Adds Edsel, “The rules prohibiting use of a private home in an entirely residential area as a for-profit business, on an ongoing basis, are well established, and should be observed by all homeowners and aggressively and promptly enforced by the city and its attorneys.”

The neighbors have banded together to implore the city to take action. Since June 2009, they have contacted at least 17 city officials in assorted departments.

Power, who, with his brother Craig, operates a property management business called Power Properties, declined to participate in an interview. About a decade ago, he wasn’t so shy when the Dallas Morning News published a lengthy High Profile story on the brothers, one of the highlights of which was an anecdote related by a friend of Power’s. She described how he’d once stood up while driving his convertible on the Tollway so he could take off his clothes and throw them at her as she drove behind him. 

Power did send an e-mail about his neighbors’ concerns about his house. “I am not running a business out of my home,” he says, “and I do not believe I have violated any laws in connection with my property. There has not been a single citation for a sound or parking violation at the house during my ownership.”

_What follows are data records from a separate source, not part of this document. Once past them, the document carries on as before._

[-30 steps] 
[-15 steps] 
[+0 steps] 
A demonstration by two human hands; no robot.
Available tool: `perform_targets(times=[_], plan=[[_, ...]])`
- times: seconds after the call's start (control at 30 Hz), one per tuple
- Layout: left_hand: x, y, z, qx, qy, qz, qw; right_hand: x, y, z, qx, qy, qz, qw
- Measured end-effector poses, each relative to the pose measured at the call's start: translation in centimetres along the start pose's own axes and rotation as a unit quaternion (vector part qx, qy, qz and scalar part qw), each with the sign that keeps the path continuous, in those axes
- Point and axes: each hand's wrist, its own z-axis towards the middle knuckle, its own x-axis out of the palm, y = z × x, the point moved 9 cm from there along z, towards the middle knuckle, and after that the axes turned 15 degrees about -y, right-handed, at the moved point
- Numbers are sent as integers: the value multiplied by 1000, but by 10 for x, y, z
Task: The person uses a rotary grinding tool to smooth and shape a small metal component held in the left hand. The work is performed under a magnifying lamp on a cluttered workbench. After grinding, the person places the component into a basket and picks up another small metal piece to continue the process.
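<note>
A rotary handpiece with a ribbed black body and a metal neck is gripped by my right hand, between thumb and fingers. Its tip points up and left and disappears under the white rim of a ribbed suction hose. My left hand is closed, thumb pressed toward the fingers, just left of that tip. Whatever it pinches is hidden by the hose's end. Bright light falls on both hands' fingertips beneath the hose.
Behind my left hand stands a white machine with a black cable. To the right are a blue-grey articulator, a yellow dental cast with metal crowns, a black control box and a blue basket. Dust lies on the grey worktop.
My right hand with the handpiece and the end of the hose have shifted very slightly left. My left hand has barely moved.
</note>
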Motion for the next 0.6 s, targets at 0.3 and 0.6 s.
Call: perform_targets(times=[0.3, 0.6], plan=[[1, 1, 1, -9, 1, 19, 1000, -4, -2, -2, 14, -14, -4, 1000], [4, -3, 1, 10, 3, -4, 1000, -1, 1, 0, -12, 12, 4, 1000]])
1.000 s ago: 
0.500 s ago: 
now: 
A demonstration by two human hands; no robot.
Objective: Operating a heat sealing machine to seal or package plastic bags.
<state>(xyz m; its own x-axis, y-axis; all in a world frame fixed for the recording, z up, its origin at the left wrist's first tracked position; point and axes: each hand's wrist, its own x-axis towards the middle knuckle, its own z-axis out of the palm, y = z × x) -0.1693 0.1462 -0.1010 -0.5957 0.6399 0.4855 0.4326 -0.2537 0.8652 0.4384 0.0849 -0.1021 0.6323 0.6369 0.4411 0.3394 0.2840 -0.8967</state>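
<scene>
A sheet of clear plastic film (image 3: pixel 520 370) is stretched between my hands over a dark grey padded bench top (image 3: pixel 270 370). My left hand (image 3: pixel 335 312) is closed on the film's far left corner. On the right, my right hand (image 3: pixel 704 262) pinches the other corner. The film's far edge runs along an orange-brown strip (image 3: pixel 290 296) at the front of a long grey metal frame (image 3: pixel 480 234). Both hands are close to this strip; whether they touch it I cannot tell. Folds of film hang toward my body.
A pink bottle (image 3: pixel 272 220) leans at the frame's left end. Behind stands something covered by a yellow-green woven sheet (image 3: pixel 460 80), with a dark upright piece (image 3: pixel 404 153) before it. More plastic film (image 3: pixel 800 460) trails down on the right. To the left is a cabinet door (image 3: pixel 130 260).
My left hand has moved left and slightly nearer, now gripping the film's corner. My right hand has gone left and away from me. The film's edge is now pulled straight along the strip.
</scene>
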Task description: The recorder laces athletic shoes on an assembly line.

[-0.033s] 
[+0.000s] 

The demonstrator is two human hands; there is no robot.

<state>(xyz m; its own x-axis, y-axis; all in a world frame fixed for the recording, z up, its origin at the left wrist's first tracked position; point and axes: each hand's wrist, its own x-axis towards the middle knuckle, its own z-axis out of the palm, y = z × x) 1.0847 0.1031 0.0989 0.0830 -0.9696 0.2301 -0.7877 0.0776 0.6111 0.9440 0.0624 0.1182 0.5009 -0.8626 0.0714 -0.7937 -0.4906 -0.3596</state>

Power is correct. No citation has been issued for “sound or parking.” But on June 2, 2010, the city did issue Power a criminal citation for the code violation of illegal land use. A hearing was set for December 1 and then reset for January 26. The city’s Code Enforcement Department observed fee-charging events take place at the home and found proof that Power had advertised his house as a commercial enterprise.

“We can’t go in there every time he has a party, looking for cash at the door. So we monitor. We talk to neighbors,” says James Childers, assistant director of code compliance. “The evidence started to mount up. We issued the notice and told him he’ll have his day in court.” Childers says that Power doesn’t even live in the house.

Attorney Cole Ramey of Crouch and Ramey, who represents Power in “other litigation unrelated to this case,” says that his client intends to tell the court that he has not violated a code, in the way a resident might defend himself against other code infractions, such as “overgrowth in an alley.”

If Power is able to sell the house, the neighborhood will be rid of the nuisance. But it has been on the market awhile. The phrases “not for everyone” and “It takes a special buyer” come up often in conversations with area Realtors. If wild parties drip onto the street regularly, they are asked, will the value of the neighboring houses plummet? Seems so.

Since the summons, the frequency of events has diminished, from about three per week to one or two per month, according to Stephens. Just a few weeks ago, said one neighbor, a drive-in movie screen and club chairs were brought onto the property, complete with huge cranes that shot lights down onto the home. Since the reporting of this story, though, Stephens says that Power tidied up the junk pile on the property, and the incessant in-and-out of cars, even when there is no party, has waned. He noticed that Power’s lights have been out by 10 pm of late.

“This normal behavior is not normal for Mr. Power. But it’s most welcome, however brief this respite,” Stephens says.

As the case plays out, one imagines hundreds of Power’s close personal friends are waiting for their next invite. Perhaps a little get-together to watch the Super Bowl? With additional staff and Botox?